FMQ, Online

An endless topic of discussion on the left going all the way back into prehistory is that the current left is bad and that people need to do something better. There are many, many solutions out there about what to do about it. This is in part a consequence of the internet giving people instant access to material that constitutes debates which have been going on for over a century and a half, as well as access to millions of strangers who have bespoke positions on countless topics. Given this it’s really easy to mix and match ideas to stake out some niche position about what should be done that can be turned into a grift or Discord community.

So how might someone cut through this spectacle? Well, the simple, boring answer is that for all the intellectualism of the left, the ideas that become dominant in it about how to change the world are the ideas which drive movements which appear to be winning. As a heuristic this can fail horribly – I recommend Russell Jacoby’s essay Conformist Marxism for a quick overview of how this can go horribly wrong. But despite such dangers, the basic point is that there’s an undeniable charisma to those who can actually make change that can cut through the spectacle of pointless debate and get to brass tacks. That’s what online theory dorks who do nothing but talk cannot have.

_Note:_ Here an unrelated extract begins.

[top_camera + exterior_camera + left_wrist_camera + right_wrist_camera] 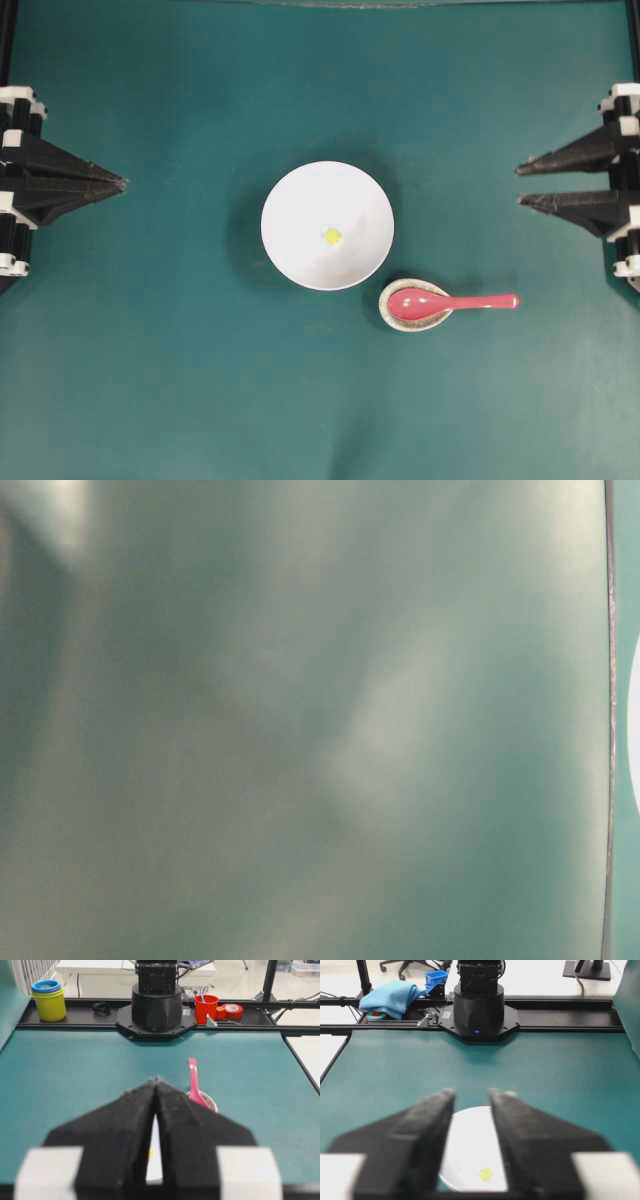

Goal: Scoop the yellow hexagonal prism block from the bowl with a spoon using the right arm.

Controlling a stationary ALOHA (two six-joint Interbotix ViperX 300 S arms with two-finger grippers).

Because if you want to win people to your position, you need to give people who are willing to be in the struggle for the long haul a reason that your particular venture will not just result in the same tired cul-de-sac of ineffective activism and drift into existing liberal political institutions. The best way to show you are serious is not to write the perfect programme or party constitution or come up with the most sophisticated theory of the value form but to actually demonstrate that you have ways of shifting things in a world that seems increasingly resistant to it. That’s the only way to stand out in this day and age.

The point is to actually do shit, not engage in endless metacommentary on metacommentary or find ever more bespoke positions with which to signal your uniqueness.

Editor’s note: Unclear if this is a critique of the RCO or any particular organisation, or The Left in general.